People are quick to tell you what you can and can’t do. The funny thing isn’t how often those people are wrong, but how often we believe them without checking the facts for ourselves. And when it comes to our own bodies, we really have no excuse. After all, it’s all right there. What are you, lazy or something? Not to worry though, we’re here to set the record straight about the limitations of the human body and maybe – just maybe – do it without resorting to fart jokes.
1. You Can’t Lick Your Elbow…
Go on, try it. We’ll wait.
While it seems like a no-brainer, it’s actually incorrect on two levels. First, we’ll throw the science at you: your elbow isn’t what you think it is. The elbow is a term for the entire joint area between the upper arm (humerous) and forearm (radius and ulna), and therefore consists of numerous parts. The olecranon is the bony tip on the outside which most assume is the actual elbow, but there is also the elbow pit (or cubital fossa) which is the inside and is technically part of the elbow.
Odds are you have no trouble licking that part of your arm. And as if that wasn’t enough, with a little flexibility, you can totally slobber all over your olecranon. Take it away, internet:
2. You Can’t Tickle Yourself…
Tickling is a weird thing. While we still can’t even be certain what purpose the sensation has (if any), a few theories have popped up in recent years. The most accepted is that the panicked sensation and shuddering is a defense mechanism against spiders and insects on the skin. This would explain why it seems like you can’t tickle yourself: you know it’s coming. Controlling the sensation prevents you from experiencing the panic.
So maybe it’s true that you flip out when someone pokes you under your arm, but not when you do it yourself. That doesn’t mean you’re completely immune to your own charms. In fact there are lots of ways to elicit the response on your own. The easiest way is to use a feather or bristly object to lightly stroke wherever you are normally ticklish. You can also try brushing fingers on your neck or foot. But one of the most sure-fire ways is to rotate your tongue in a large circle on the roof of your mouth for between 15 seconds and a minute. Biology!
3. You Can’t Fit Your Fist In Your Mouth…
This one appeals to the evolutionist in all of us. Over time, the idiots who could shove their entire hamhock into their gaping maws should have been weeded out of the gene pool.
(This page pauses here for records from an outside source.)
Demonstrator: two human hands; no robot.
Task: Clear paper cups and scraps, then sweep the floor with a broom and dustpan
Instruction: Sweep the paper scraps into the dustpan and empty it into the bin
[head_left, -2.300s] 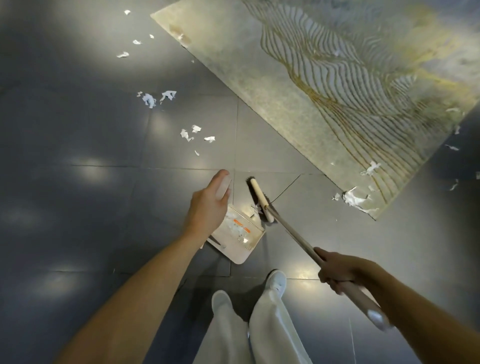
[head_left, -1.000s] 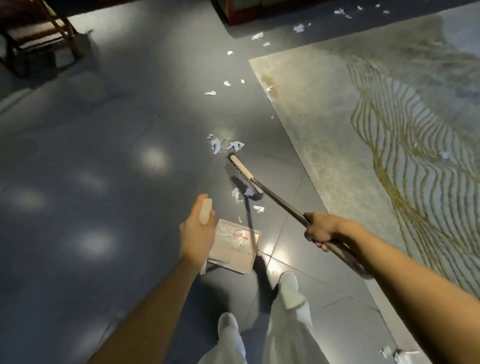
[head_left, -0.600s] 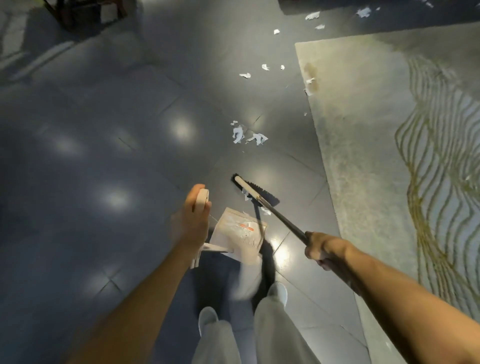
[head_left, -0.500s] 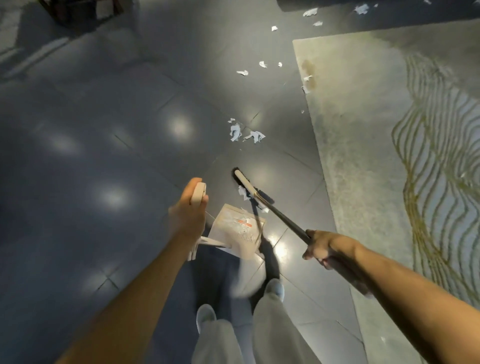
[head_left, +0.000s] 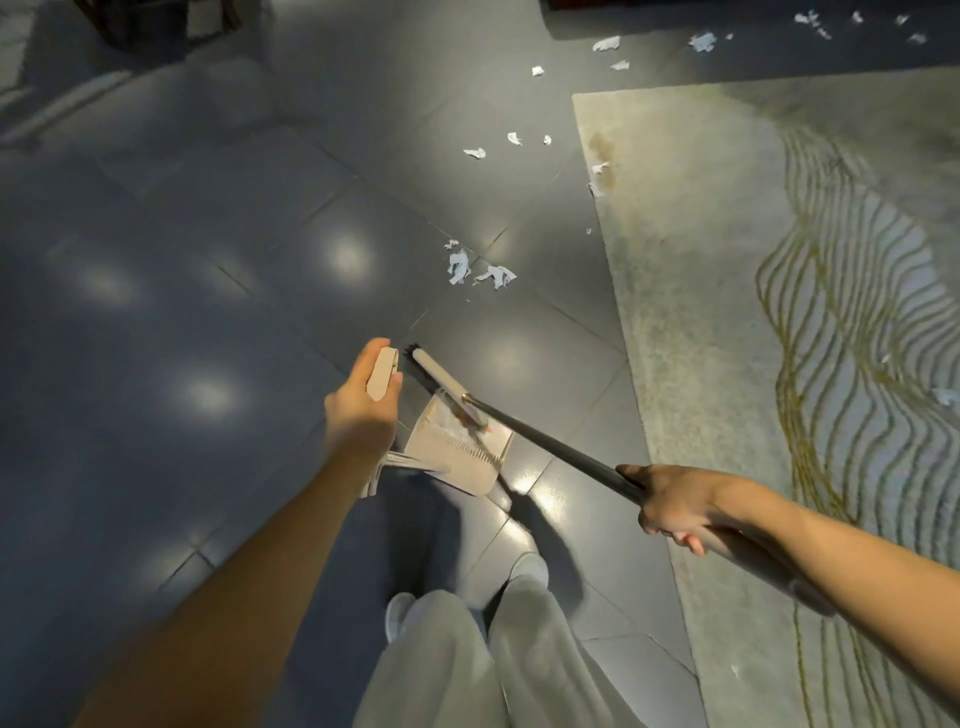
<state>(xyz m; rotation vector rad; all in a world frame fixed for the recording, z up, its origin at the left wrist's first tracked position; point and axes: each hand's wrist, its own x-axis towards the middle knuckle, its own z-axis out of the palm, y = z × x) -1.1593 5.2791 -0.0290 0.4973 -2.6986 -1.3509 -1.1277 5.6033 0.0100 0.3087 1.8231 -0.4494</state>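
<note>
Head view: sweeping part done, gripping dustpan (head_left: 457, 454) in left hand (head_left: 358, 415) and broom (head_left: 545, 441) in right hand (head_left: 675, 504), scraps (head_left: 460, 267) outstanding at twelve o'clock.

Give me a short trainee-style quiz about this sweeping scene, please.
1. True or false: the right hand grips the shaft of the broom.
2. The left hand holds: A the handle of the dustpan, B a paper cup, C nothing?
3. Fill in: the nearest paper scraps lie on the ___, not the rug.
Key: 1 true; 2 A; 3 floor.
</note>
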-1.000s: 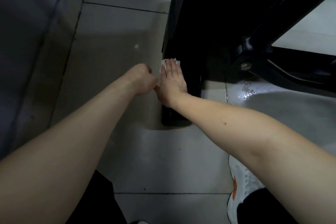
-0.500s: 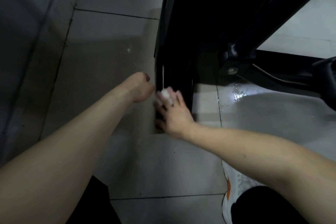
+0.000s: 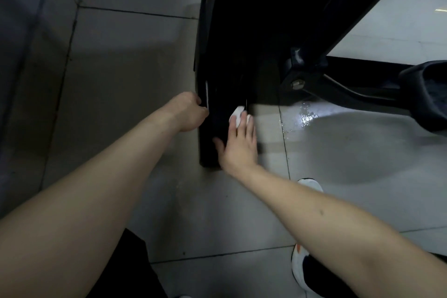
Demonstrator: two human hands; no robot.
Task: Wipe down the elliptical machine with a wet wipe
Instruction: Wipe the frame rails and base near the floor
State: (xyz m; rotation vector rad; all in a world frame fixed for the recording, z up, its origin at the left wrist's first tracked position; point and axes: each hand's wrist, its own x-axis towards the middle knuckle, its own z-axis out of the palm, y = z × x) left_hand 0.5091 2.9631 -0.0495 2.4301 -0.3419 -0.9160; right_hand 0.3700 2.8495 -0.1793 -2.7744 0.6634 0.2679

But the fact is it’s simply not true. While your body type might make it impossible or very difficult, others may find it to be no problem at all:
And with a bit of practise in stretching out your jaw, balling your fist and relaxing your throat, you might be able to do it too. Now go ahead and erase your internet history to remove any evidence of having read that last sentence.
4. You Can’t Sneeze With Your Eyes Open…
When you come down with a cold, it seems like you’re spending most of your time with your eyes shut. You’re either passed out from doing shots of Nyquil or your face is scrunched up after each sneeze. Closed eyes and sneezing seems to be a fact of life, and it seems unavoidable even if you’re doing something that requires you to be visually alert like operating a vehicle or performing surgery.
Some people even claim serious problems can occur from attempting to prevent your eyes from closing during a sneeze and claim injuries can occur ranging from eyes popping out to pulled muscles to heads exploding.
Naturally, these reports complete bullshit (if common sense isn’t enough for you, the Mythbusters even looked at it). Your eyelids and nose share some nerves, making most people close their eyes for a sneeze, but you can easily hold yours open with no ill effects or (for some people) force them to stay open by squinting. In fact open eyed sneezing isn’t even that uncommon. Youtube has plenty of examples of people willing to jam stuff up their nose and sneeze on camera just to prove it to you.